Устрою себе праздник. День рождения у меня. Справлю его в одиночестве.
Пройду несколько метров. Постою. Прокашляюсь.
Это так я в магазин шёл. Обратно того хуже.
Слабость какая-то и потливость. Надо было консервов меньше брать. Не рассчитал. Не учёл своё болезненное состояние.
На улице людей совсем мало. По квартирам запершись сидят. Новости с соседних улиц по телевизору смотрят.
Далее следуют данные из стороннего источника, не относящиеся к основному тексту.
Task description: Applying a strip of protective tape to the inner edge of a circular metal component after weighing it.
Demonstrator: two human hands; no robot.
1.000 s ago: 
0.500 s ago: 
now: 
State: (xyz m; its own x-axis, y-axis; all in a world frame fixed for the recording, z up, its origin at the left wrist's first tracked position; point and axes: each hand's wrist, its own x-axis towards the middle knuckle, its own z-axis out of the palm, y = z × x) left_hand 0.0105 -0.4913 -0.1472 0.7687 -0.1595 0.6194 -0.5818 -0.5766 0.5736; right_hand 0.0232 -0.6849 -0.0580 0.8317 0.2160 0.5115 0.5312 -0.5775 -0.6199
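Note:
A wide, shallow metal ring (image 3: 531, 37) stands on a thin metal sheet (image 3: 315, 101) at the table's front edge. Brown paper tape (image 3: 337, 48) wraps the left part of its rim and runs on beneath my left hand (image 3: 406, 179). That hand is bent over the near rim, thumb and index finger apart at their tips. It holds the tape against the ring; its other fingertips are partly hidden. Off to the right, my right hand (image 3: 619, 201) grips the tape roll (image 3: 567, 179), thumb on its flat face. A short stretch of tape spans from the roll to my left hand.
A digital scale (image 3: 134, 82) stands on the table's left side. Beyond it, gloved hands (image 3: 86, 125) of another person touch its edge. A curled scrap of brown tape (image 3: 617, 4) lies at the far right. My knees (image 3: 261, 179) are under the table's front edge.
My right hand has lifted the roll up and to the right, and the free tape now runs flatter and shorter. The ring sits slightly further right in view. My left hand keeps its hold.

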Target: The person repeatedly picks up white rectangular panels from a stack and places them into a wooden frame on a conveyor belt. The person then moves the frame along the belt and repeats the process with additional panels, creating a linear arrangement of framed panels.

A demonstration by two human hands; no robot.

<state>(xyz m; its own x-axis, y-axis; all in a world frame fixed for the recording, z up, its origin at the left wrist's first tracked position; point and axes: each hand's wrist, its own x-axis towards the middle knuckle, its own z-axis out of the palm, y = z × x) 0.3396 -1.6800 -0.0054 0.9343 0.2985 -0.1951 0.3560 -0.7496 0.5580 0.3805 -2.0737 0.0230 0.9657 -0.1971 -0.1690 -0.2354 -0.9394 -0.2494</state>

Разные каналы одни и те же события не одинаково описывают. Картинка может быть почти и одна, а говорят о ней с различных позиций.
Где-то вроде как опять стреляют. Надо скорее с улицы убираться.
В номере на столик бутылку водки поставил. Банку бычков в томате открыл. Печенье рядом расположил. Прошлый день рождения не так праздновал…
Традиционно телевизор включил. Одно у меня теперь развлечение. Не болезнь, так мог бы поучаствовать вон в каких событиях. Внукам гордясь былины потом рассказывать.
Если верить новостям, то в целом день прошел в Москве довольно спокойно. Были, конечно, митинги и манифестации, попытки прорваться к Белому Дому.
Милиция продолжала всё везде оцеплять.
Военнослужащие дивизии имени Дзержинского взяли под свой контроль даже здание Моссовета.
Поздравил сам себя. Выпил. Закусил. Канал переключил.
То же самое — служивые со щитами.
Так. Это уже интереснее. Группы активных манифестантов по городу митинги пытаются устраивать, а ОМОН их жестоко подавляет. Так сказали.
У метро «Баррикадная» кого-то зачищают. Слово то какое — зачищают. У нас если зачищают, то это под ноль…
Не интересно одному день рождения праздновать. Ещё и больному.
На экране опять драка…
Выключил телевизор. Надоело.
Сидел в тишине. Водку пил. Бычками с печеньем закусывал. Кашлял время от времени.
Как-то надо домой выбираться. В смысле в Киров. Девяносто третьего.
Только вот в последнее время стали закрадываться у меня мысли. Наш ли это девяносто третий? Ну в смысле для двадцать первого года, из которого я сюда попал. Ну, пусть мы с квартирой из двадцать первого бабушкину девяносто третьего заместили. Мы сюда, они туда. Но тут то бабушка, ещё не бабушка, где-то работала? Работала. Причем не дворником. Уже два месяца её нет и никто не тряхнулся. С работы никто не пришел, не приехал спросить о ней. Муж её тоже чем-то важным на заводе занимался. Дед мой. Его опять же никто не ищет. У отца моего много друзей в это время было. Сам он об этом рассказывал. Имена их и фамилии называл. Ни один в дверь не позвонил. Это за два то месяца. Про школу я и не говорю. Вернее, про институт уже.
Не должно быть такого. Скорее всего это какая-то параллельная реальность, немного от нашей отличающаяся. Стояла в ней пустая квартирка и вдруг я появился…
В общем ничего не понятно. Лучше не думать.
Это сегодня от болезни, почти целой выпитой бутылки водки и творящимся за окном опять ко мне такие мысли пришли.
Нет, приходили они и раньше, но я гнал их. А тут один уже неделю в номере болею, вот они и вернулись.
Неделю ещё телевизор смотрю. Всякие разные независимые телеканалы. Вроде нам в универе рассказывали, что они появятся позже. Года не помню, но позже.